What is being asked:
Tell how many lines in the data below include the word "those". The answer is the number only.

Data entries
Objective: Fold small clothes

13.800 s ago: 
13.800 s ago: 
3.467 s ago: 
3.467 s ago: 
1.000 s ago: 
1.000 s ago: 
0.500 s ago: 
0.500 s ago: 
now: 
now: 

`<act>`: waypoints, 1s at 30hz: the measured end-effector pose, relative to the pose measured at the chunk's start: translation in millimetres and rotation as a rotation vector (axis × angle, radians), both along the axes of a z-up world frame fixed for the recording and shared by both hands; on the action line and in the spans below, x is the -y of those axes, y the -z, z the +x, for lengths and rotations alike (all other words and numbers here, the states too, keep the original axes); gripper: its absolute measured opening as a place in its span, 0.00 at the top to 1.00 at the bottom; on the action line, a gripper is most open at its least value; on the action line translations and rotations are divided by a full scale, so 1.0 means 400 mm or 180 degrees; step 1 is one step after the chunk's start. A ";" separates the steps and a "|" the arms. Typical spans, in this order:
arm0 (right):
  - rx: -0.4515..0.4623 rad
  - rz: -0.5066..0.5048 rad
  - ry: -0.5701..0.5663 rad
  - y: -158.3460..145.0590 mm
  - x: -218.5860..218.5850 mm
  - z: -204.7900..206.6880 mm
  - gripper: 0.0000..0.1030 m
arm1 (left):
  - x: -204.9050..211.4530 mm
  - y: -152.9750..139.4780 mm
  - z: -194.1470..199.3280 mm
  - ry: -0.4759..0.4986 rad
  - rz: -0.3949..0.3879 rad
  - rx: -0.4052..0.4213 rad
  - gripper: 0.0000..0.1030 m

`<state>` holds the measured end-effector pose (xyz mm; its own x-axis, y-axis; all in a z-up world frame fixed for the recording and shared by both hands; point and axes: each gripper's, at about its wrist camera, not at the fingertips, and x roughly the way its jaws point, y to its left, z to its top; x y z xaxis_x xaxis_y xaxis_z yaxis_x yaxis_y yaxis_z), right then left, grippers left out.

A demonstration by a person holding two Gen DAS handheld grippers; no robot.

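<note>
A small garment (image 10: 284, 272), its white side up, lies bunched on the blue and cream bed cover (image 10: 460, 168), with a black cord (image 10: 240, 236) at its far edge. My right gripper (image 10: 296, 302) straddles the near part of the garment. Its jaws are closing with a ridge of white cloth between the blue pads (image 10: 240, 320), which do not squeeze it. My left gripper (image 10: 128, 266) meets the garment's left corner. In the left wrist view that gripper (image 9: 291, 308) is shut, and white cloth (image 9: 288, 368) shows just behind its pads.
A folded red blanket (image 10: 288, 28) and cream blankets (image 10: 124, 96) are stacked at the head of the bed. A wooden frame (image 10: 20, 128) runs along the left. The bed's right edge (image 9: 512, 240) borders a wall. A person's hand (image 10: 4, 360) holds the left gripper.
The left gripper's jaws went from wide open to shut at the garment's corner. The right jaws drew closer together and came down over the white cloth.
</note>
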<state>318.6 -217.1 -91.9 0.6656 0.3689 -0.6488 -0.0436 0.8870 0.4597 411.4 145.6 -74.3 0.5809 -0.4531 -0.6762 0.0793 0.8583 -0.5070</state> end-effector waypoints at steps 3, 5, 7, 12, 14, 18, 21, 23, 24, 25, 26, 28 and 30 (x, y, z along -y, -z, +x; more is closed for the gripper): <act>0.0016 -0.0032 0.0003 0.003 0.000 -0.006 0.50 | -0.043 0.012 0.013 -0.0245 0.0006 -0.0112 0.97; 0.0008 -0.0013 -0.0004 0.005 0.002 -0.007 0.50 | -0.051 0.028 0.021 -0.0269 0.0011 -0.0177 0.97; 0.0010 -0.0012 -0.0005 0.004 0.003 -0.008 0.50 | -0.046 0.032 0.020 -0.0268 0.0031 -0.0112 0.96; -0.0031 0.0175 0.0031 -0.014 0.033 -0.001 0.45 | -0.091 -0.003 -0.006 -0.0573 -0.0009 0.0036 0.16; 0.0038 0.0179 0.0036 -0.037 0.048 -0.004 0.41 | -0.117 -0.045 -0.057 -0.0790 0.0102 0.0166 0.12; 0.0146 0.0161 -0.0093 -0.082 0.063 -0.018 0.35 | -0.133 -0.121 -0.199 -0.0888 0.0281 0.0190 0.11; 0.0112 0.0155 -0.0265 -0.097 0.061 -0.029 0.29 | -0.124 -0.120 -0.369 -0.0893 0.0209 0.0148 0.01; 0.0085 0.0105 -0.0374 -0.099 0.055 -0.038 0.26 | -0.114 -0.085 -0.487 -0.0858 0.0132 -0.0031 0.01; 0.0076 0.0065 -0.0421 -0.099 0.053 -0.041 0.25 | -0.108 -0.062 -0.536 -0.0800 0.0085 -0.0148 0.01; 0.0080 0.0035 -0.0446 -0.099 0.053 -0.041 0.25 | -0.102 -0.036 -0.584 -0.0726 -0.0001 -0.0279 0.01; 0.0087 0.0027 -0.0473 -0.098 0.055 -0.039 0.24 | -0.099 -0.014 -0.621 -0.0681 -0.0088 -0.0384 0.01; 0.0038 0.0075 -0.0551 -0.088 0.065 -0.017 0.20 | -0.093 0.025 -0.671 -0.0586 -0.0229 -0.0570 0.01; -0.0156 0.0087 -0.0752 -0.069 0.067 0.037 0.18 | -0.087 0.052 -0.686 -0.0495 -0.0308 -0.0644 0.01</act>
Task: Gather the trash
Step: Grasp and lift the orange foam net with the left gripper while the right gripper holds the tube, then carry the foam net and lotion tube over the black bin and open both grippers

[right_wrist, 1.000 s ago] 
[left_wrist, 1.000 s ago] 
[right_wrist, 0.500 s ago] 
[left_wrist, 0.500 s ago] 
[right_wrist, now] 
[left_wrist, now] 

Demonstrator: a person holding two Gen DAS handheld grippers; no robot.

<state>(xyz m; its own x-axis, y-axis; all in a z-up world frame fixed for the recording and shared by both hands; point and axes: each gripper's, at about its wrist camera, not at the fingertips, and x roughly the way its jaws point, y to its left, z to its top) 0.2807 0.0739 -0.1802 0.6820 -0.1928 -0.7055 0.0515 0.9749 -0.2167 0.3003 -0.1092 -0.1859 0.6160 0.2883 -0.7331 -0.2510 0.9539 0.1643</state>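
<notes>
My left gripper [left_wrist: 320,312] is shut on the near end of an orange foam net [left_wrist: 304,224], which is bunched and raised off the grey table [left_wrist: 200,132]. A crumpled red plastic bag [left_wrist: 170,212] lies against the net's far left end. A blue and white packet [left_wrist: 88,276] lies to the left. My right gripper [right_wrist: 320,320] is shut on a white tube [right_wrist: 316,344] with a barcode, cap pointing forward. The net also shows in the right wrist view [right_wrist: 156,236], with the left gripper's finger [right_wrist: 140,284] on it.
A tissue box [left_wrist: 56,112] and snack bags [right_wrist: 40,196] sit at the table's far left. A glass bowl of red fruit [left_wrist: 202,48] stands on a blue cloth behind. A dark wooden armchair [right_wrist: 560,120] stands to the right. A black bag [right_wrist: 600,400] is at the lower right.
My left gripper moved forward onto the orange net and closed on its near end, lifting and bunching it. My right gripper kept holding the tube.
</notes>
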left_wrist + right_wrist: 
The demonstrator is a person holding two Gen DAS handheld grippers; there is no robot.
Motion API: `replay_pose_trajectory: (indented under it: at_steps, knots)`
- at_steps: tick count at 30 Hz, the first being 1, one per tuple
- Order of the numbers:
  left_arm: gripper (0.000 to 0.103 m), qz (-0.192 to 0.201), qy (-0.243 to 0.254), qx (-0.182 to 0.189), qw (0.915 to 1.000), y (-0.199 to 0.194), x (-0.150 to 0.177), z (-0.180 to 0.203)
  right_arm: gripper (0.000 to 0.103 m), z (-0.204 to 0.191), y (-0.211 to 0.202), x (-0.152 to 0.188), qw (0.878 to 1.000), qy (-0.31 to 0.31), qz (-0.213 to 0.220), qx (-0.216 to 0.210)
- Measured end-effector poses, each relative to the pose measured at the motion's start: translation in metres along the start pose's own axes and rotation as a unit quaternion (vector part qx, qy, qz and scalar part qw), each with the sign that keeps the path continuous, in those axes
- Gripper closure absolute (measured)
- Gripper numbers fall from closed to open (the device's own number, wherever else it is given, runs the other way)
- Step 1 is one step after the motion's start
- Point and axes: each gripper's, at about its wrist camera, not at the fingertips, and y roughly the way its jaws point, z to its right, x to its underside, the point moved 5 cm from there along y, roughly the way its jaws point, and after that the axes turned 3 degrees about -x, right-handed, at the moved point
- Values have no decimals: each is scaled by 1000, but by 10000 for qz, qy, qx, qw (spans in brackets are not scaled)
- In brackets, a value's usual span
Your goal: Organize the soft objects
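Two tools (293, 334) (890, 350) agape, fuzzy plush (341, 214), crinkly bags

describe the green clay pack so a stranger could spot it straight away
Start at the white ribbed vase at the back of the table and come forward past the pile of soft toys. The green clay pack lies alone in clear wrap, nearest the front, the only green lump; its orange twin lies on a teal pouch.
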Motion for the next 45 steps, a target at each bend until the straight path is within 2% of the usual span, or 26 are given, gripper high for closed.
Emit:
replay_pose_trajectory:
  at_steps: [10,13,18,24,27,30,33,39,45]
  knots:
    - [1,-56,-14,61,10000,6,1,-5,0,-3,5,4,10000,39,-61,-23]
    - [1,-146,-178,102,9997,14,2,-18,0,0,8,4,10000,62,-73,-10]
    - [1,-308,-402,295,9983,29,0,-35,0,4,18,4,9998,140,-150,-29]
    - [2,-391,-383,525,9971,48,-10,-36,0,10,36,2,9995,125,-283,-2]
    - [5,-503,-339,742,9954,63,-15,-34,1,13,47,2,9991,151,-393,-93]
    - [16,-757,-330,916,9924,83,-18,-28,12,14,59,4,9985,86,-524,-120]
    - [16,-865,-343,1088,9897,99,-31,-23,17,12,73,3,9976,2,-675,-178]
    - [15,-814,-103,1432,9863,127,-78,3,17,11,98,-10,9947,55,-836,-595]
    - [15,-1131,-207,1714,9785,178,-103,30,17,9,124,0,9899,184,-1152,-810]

Solution to the problem:
2